> WHAT IS BEING ASKED
Report the number of lines of the listing below containing the string "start", with nothing added.

-------

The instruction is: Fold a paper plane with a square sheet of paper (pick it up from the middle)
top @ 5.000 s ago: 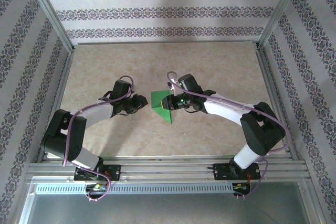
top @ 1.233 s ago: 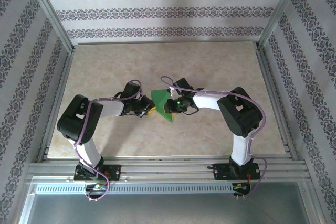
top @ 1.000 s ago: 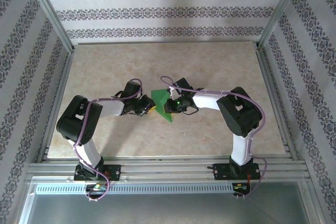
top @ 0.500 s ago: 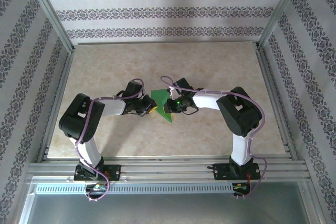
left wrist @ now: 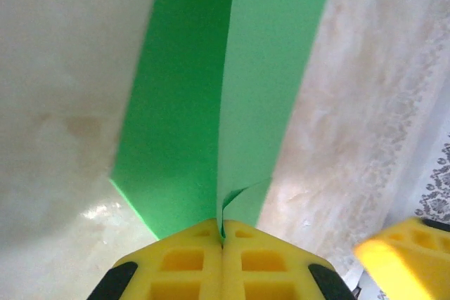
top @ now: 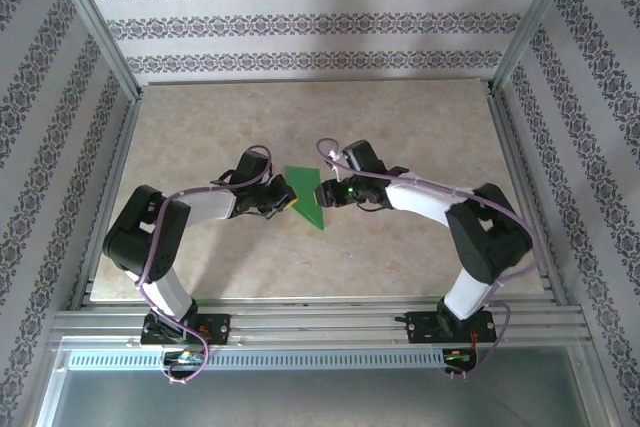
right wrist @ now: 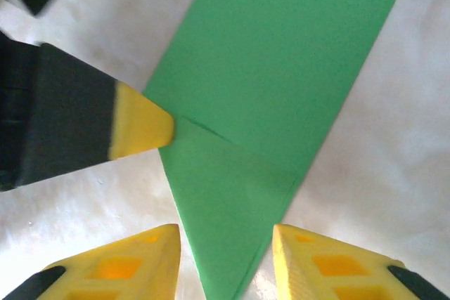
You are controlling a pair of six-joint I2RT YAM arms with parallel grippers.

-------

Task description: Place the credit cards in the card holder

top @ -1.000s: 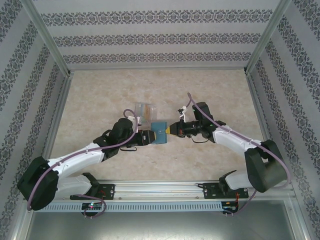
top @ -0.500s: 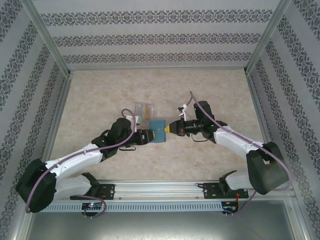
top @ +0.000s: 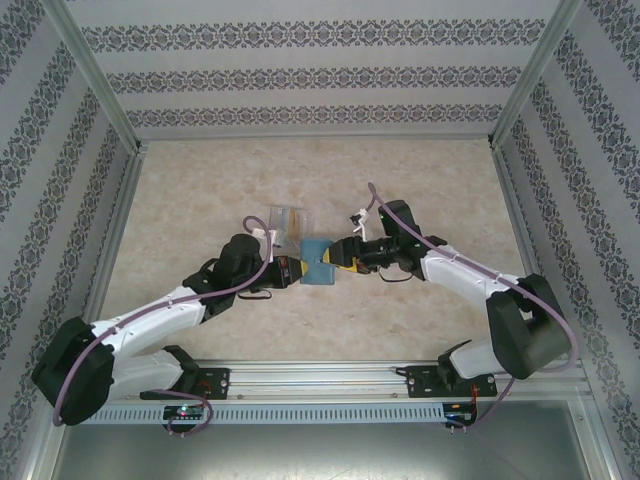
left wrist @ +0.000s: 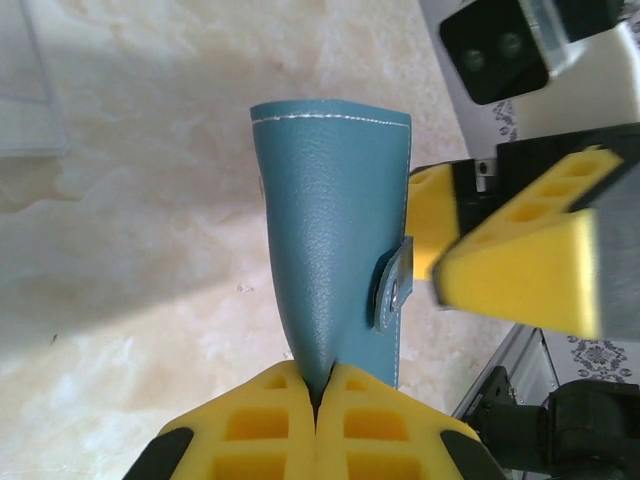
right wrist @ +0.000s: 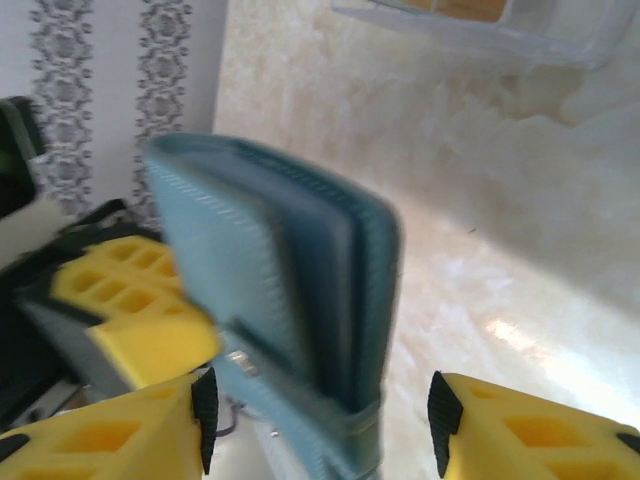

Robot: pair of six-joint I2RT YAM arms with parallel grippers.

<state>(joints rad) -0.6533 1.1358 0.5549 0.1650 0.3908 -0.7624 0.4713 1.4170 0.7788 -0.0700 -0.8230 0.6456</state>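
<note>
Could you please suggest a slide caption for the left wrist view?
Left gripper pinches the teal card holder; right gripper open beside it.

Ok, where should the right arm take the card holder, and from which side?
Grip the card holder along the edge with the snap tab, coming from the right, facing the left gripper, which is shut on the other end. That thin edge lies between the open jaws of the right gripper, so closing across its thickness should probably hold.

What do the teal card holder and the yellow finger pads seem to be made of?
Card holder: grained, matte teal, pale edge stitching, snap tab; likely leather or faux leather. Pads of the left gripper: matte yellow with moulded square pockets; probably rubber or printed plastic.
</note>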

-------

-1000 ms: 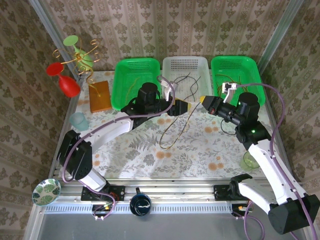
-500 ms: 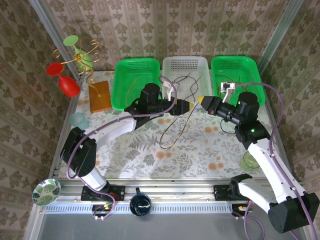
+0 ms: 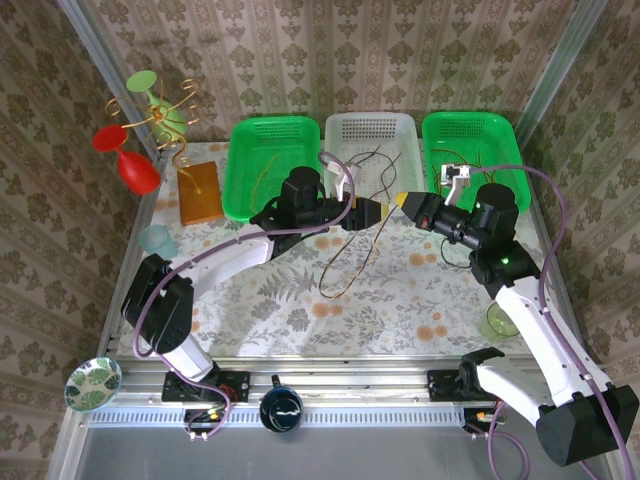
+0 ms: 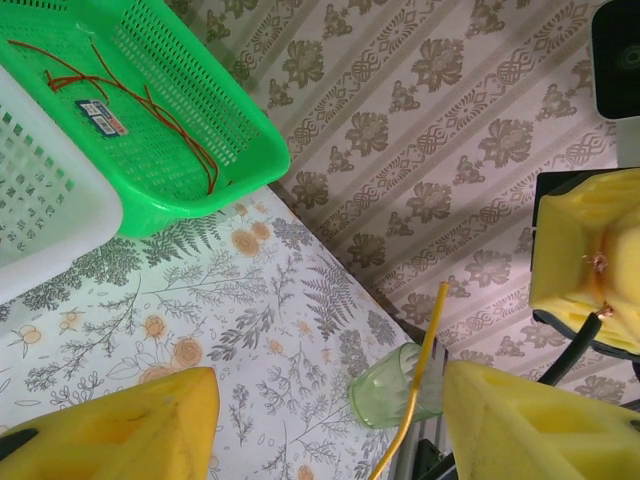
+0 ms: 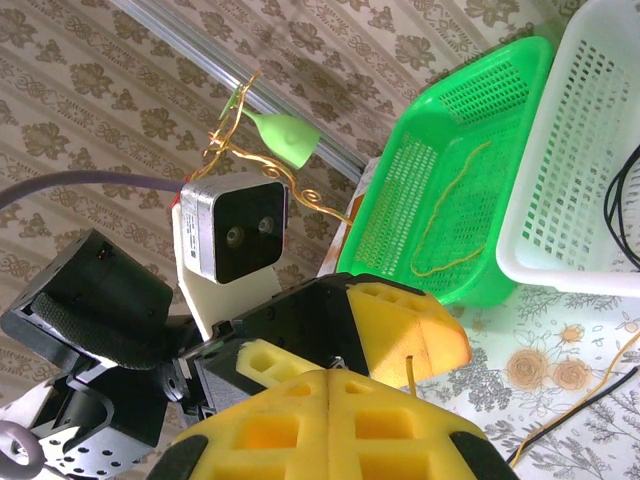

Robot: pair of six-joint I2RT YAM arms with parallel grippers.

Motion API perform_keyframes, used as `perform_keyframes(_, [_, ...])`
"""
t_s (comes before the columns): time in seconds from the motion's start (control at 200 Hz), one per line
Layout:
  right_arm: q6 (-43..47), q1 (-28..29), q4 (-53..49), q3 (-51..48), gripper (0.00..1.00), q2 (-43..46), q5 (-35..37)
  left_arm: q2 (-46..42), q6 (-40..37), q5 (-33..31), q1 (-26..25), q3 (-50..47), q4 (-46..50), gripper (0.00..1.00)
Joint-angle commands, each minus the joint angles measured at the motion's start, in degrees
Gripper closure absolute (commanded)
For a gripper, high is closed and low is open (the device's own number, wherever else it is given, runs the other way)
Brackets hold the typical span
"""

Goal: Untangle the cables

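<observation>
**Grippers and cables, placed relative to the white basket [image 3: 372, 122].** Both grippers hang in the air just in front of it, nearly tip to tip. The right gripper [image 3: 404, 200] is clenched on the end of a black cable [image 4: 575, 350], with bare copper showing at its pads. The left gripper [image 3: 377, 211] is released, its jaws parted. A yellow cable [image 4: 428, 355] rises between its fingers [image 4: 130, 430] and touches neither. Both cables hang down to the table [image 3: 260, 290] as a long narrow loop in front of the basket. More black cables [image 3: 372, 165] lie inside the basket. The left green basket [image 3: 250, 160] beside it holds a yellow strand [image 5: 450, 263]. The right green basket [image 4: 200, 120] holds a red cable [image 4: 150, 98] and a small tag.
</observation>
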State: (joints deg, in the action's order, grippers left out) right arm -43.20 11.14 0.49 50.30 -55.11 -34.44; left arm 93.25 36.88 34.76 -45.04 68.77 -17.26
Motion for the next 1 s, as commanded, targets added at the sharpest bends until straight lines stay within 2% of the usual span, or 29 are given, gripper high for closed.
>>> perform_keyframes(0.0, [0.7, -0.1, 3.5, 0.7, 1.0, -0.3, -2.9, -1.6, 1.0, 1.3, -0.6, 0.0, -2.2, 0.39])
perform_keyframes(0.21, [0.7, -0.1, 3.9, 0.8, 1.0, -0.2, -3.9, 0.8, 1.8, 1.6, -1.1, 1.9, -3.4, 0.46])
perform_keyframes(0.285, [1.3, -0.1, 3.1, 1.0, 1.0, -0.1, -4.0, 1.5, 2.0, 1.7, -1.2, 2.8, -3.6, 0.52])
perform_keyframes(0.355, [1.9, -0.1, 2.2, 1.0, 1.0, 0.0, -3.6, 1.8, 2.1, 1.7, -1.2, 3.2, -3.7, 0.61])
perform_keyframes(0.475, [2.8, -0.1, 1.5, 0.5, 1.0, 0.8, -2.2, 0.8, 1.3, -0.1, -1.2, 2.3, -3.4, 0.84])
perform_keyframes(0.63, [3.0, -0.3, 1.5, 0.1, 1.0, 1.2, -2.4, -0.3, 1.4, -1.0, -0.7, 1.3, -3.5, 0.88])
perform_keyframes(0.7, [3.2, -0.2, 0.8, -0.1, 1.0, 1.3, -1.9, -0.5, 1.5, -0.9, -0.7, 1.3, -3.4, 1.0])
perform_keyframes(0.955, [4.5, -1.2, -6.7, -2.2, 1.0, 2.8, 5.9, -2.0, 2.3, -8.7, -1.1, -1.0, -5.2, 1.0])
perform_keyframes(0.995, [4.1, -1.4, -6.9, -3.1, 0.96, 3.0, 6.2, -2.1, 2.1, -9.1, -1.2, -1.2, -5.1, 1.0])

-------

> ANSWER
2